Oil change is annual if less the 9k, or upto 18k if on variable service.
Oil and internal items are separated so you only need to do what's indicated.

You just need an oil change.

https://www.audi.co.uk/owners-area/servicing.html


----------



## cyman (Jul 14, 2020)

Toshiba said:


> Oil change is annual if less the 9k, or upto 18k if on variable service.
> Oil and internal items are separated so you only need to do what's indicated.
> 
> You just need an oil change.
> ...


Thats what I took from it but there are additional items listed in the app like dsg oil change which should of been done at 38k miles but isn't listed on the audi service receipt which was done at 41764miles 14 months ago.

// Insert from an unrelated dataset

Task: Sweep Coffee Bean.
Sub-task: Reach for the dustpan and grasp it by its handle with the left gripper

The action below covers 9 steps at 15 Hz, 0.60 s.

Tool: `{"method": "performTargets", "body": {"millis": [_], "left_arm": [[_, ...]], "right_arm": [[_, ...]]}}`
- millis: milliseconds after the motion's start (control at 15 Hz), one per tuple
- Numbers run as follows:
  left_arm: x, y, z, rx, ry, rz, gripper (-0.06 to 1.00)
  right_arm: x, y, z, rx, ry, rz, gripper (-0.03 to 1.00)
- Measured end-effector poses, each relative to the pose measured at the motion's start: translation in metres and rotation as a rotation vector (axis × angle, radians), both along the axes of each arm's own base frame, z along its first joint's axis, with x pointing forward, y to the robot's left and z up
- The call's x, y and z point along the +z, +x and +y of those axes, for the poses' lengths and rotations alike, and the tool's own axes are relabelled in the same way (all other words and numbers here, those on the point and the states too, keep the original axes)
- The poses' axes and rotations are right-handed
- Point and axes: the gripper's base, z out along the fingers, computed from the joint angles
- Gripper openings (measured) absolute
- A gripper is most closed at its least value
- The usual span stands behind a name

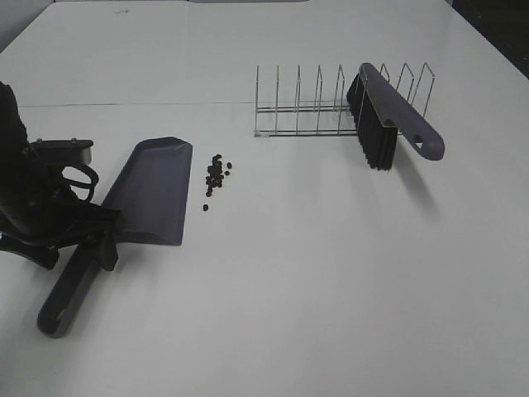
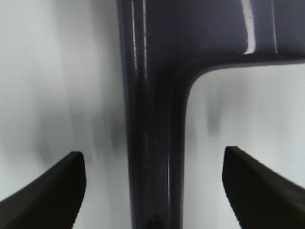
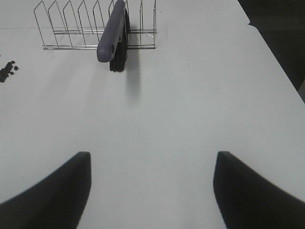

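The coffee beans [image 1: 216, 174] lie in a small loose pile on the white table, just right of the grey-purple dustpan [image 1: 149, 194]; they also show at the edge of the right wrist view [image 3: 7, 71]. My left gripper [image 1: 95, 240] is open and straddles the dustpan's handle [image 2: 152, 143], with its fingers [image 2: 47, 195] apart from the handle on both sides. A grey-purple brush [image 1: 388, 116] with black bristles leans in a wire rack [image 1: 314, 112]. My right gripper [image 3: 150, 191] is open and empty over bare table, well short of the brush [image 3: 114, 33]. It is out of the exterior high view.
The wire rack [image 3: 71, 28] stands at the back of the table, behind the beans and to their right. The table's right edge [image 3: 276, 62] runs beside a dark floor. The dustpan's handle end [image 1: 58, 318] points toward the front left.
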Motion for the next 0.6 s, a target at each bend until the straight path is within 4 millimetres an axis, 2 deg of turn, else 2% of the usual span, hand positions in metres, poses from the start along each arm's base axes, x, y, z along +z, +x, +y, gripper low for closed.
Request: {"method": "performTargets", "body": {"millis": [133, 333, 400, 467, 600], "left_arm": [[-0.0093, 0.0026, -0.0001, 0.0, 0.007, 0.002, 0.74], [-0.0113, 0.0052, 0.0, -0.006, 0.013, -0.007, 0.61], [-0.0118, 0.0055, -0.0001, -0.006, 0.013, -0.007, 0.51], [-0.0124, 0.0056, -0.0002, -0.005, 0.013, -0.007, 0.34], [-0.0124, 0.0056, -0.0002, -0.005, 0.012, -0.006, 0.35]], "right_arm": [[0.0, 0.0, 0.0, 0.0, 0.0, 0.0, 0.63], [0.0, 0.0, 0.0, 0.0, 0.0, 0.0, 0.63], [0.0, 0.0, 0.0, 0.0, 0.0, 0.0, 0.63], [0.0, 0.0, 0.0, 0.0, 0.0, 0.0, 0.63], [0.0, 0.0, 0.0, 0.0, 0.0, 0.0, 0.63]]}}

Does this mean the dsg oil on a tts diesnt need changing every 38k miles and the app is just pants??


----------



## Toshiba (Jul 8, 2004)

every 40k i believe for the DSG oil.

if the oil was only changed at 28k miles i'd be majorly worried, that's a huge difference. it's 2 years or 18k, whichever happens first, not last.
Gearbox should have been done, all you can do is contact the dealer and ask if you're unsure.. but everything should be on the service history.

maybe this will help. but they dont have the same oil/inspection concept.
https://www.audiusa.com/content/dam/aud ... r-2020.pdf


----------



## cyman (Jul 14, 2020)

Toshiba said:


> every 40k i believe for the DSG oil.
> 
> if the oil was only changed at 28k miles i'd be majorly worried, that's a huge difference. it's 2 years or 18k, whichever happens first, not last.
> Gearbox should have been done, all you can do is contact the dealer and ask if you're unsure.. but everything should be on the service history.
> ...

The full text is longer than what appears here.